IoT is Building Better Training Devices 

That’s not to say the athletes have not also found new ways to incorporate wearable devices into their Olympic experience either. Scientists at the Winter Olympics Laboratory in Changchun City, China, have developed a wearable neuromuscular rehabilitation device specifically for snow sports.

By monitoring cardiovascular systems and lung performance, athletes can better tailor their performance on the slopes to maximize their physical output without risking their health. Researchers also attached IoT sensors to athletes’ joints and key muscle groups to more accurately assess their form and posture, helping them perfect their technique without the need to constantly climb the slopes between each run.

Elsewhere, Samsung has refined its SmartSuit technology to help short-track speed skaters improve their form and techniques. The suit integrates IoT Sensors at key positions along the skater’s body to track strain on the body, but also velocity. The idea is to help the athlete identify how deep they need to get in corners and straights of the track in order to achieve the fastest possible times. The suit was initially utilized by Dutch speed skaters Suzanne Schulting and Sjinkie Knegt at the 2018 winter Olympics and propelled them to Gold and Silver medals respectively.

A Clearer View of the Games

Like many modern sporting events, the Olympic games have been employing aerial drone cameras to help capture the action. Yet that’s far from the only IoT technology helping to call the action at the event, as the games will be broadcast entirely via cloud services.

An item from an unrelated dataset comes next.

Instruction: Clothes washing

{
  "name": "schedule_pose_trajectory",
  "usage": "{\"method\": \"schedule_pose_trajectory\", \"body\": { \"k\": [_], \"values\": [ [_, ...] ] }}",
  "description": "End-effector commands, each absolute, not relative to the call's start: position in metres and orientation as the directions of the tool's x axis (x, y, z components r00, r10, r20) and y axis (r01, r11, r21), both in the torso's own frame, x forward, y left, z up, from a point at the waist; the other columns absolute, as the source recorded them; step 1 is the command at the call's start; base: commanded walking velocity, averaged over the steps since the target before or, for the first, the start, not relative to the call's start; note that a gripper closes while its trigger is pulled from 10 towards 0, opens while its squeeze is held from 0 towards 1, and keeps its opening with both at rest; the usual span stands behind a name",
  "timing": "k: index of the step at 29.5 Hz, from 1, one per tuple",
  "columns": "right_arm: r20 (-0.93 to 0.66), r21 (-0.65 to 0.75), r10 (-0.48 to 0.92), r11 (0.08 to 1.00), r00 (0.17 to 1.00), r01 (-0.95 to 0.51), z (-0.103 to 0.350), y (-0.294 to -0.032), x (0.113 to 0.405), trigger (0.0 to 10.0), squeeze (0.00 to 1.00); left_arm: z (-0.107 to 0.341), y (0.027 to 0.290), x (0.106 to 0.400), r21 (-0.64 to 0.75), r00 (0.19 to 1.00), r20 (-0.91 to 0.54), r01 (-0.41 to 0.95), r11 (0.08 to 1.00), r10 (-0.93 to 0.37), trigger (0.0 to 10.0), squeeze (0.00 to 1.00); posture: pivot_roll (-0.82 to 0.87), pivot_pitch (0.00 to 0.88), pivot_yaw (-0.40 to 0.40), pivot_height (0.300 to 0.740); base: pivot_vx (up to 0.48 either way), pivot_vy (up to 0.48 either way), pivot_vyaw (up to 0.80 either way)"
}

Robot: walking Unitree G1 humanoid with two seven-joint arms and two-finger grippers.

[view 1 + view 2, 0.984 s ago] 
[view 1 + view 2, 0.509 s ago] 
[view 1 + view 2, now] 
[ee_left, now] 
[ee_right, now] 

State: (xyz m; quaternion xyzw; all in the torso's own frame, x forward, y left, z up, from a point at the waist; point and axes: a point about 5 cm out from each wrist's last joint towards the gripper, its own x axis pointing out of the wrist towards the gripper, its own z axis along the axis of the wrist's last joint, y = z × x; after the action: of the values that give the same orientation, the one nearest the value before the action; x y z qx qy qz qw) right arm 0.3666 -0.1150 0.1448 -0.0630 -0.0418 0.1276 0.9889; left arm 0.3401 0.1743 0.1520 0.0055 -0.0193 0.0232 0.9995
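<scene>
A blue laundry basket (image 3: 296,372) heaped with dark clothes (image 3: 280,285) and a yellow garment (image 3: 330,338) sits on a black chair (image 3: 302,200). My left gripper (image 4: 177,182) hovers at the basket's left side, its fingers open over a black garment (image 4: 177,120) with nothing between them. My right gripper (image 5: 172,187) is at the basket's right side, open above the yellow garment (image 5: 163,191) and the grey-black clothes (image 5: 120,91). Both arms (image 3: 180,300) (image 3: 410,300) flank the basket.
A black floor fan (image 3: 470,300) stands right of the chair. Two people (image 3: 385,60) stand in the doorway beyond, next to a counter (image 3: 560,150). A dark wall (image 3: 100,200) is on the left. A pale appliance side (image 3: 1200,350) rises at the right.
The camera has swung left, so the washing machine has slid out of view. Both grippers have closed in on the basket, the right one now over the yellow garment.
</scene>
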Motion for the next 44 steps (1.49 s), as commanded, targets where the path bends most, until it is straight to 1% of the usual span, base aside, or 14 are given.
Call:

Hosted by Alibaba cloud, the Olympics Broadcasting Service was designed to create a more efficient and enjoyable viewing experience. By utilizing more than 30 cloud solutions, producers are able to reliably create and share various content forms with local and international broadcast partners, from short-form behind-the-scenes clips to live broadcasts of events. This solution allows for more footage to be shot with fewer component pieces, allowing production crews to provide quality coverage with a previously unseen level of mobility. 

“The agility that comes with cloud infrastructure allows faster deployment time with fewer onsite resources,” said Selina Yuan, GM of International Business for Alibaba Cloud Intelligence. ”While the flexibility of a cloud platform enables remote post-production and production to be done faster – and from any location with an internet connection.”

Skier, Wearable IoT devices, Winter Olympics

The Future is Now

This is only a portion of the IoT devices being employed at the Olympic games. As the technology continues to mature and evolve, expect these connected devices to become more ingrained in these processes – and life at large.